対照的に、ポビドンヨードでうがいをしても、URTIの発生率や気管支拡張は有意に減少しませんでした。第一に、ポビドンヨードは強い殺菌作用を持ち、咽頭や口腔内の正常な細菌叢を破壊し、病原性ウイルスの侵入を妨げる。第二に、ポビドンヨードは咽頭組織を傷害する。ポビドンヨードの細胞毒性は研究によって異なり、創傷治療への使用は現在議論の余地があります。線維芽細胞などの脆弱な細胞には副作用があるかもしれないが、堅牢な組織を傷つけるかどうかは疑問である。第三に、ポビドンヨードの刺激性は、人の徹底したうがいを妨げる可能性がある。しかし、ポビドンヨード使用者では、2名の離脱者を除き、うがいの不快感や困難さを訴えた者はいなかった。URTIに起因する年間の医療費は、臨床・入院費、処方薬を含めて5,000億円(50億米ドル)であり、市販薬にはさらに800~1,200億円(約10億米ドル)が費やされていた。水道水でうがいをするだけでURTIの発生率が最大36%減少するとすれば、2,000億円もの費用が節約できることになる。経済的な問題については別の論文で紹介する。
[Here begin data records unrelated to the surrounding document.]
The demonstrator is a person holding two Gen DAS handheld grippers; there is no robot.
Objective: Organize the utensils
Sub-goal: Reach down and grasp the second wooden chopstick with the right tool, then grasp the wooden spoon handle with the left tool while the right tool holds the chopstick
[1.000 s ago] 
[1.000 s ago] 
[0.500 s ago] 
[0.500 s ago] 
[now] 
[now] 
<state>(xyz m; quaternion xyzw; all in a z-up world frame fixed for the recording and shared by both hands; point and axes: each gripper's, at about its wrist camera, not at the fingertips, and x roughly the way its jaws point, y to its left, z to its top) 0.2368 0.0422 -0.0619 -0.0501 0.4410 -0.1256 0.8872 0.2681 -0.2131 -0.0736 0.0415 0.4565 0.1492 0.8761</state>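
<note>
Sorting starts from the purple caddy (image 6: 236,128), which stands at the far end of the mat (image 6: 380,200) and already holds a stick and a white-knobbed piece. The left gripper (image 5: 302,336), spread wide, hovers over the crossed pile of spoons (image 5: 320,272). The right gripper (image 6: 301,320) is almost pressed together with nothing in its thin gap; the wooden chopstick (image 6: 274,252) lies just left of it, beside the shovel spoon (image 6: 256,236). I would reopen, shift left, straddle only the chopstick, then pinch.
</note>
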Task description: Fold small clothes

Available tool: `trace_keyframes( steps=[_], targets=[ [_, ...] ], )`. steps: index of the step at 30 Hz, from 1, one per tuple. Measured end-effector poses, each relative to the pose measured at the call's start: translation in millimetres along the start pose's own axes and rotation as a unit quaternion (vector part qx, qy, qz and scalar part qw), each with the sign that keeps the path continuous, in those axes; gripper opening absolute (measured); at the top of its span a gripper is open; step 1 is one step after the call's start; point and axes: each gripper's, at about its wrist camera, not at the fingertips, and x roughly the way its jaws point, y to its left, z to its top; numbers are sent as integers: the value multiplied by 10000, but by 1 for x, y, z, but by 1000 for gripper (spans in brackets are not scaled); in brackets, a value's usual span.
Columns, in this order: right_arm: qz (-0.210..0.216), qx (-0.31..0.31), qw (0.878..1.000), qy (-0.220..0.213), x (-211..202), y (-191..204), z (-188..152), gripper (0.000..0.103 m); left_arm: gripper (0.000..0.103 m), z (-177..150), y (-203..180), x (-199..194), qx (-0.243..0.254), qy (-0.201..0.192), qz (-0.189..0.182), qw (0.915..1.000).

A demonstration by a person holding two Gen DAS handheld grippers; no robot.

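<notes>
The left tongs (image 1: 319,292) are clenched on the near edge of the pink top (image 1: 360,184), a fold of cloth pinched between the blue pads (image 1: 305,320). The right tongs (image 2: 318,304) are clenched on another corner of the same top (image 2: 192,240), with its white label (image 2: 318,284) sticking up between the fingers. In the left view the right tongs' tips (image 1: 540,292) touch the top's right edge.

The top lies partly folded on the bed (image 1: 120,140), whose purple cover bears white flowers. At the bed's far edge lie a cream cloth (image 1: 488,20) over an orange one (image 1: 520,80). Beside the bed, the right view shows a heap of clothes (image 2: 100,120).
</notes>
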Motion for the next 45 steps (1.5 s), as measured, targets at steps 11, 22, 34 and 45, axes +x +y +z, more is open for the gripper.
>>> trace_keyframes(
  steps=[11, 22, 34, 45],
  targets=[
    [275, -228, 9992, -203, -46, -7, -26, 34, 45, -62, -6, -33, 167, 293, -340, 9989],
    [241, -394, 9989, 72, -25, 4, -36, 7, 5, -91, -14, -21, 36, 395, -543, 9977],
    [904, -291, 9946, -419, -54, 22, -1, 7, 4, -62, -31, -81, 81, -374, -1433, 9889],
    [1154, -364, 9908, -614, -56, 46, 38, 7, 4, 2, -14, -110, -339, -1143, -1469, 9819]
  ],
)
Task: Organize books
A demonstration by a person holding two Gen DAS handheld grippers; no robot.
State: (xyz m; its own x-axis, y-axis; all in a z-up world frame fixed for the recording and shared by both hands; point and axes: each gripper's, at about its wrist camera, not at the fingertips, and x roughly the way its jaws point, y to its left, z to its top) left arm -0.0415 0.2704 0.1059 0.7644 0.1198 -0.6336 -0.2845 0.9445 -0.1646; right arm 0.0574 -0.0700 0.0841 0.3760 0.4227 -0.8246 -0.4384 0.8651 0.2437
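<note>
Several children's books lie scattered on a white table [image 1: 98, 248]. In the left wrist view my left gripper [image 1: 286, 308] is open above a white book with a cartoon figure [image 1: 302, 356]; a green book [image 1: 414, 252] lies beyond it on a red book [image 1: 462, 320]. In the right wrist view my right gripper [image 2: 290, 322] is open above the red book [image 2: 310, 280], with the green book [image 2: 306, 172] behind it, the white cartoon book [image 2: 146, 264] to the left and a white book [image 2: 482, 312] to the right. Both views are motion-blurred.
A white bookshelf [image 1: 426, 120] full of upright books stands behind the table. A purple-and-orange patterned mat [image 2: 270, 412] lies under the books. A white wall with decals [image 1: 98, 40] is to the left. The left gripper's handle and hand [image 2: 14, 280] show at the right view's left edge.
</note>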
本研究の強みは、その外部妥当性である。多くの人がこの研究プロジェクトに興味を示し、参加を求められたすべての被験者が参加する意思を持っていた。フォローアップ期間中に脱落した被験者はわずかであった。回答率は非常に高く、結果は高い一般化可能性を持っている。しかし、本研究にはいくつかの限界がある。第一に、研究参加者に割り当てがマスクされていなかったことと、URTIの症状が参加者の先入観によって偏っていた可能性があることです。しかしながら,一般の人々は,単純な水うがいよりもポビドンヨードによるうがいの方が効果的であると考えている。したがって,本研究の結果は,実際の結果とは逆の方向に偏っていると考えられる。第二に、URTIの診断は主観的な症状のみで行われている。そのため,インフルエンザや一部の細菌感染を完全に排除することはできなかった。正確な診断には費用がかかり、インフルエンザやβ溶血性連鎖球菌感染症でさえ健康な人では自己制限される可能性が高いため、地域医療の現場では症状中心の診断が受け入れられている。本研究は,健康な人のURTI予防には簡単な水うがいが有効であることを示唆している。この実質的にコストのかからない方法は、世界中の人々に身体的にも経済的にも大きな利益をもたらすであろう。

この研究で明らかになったこと ...
うがいは欧米ではあまり普及していないが,日本では上気道感染症(URTI)予防のために強く推奨されている。この無作為化比較試験では,水道水うがいでは一見健康な成人のURTI発症率が36%減少し,ポビドンヨード希釈液でうがいをしてもわずかな予防効果しか得られなかった。このような簡単な方法で、URTIによる身体的・経済的負担を大幅に軽減できる可能性がある。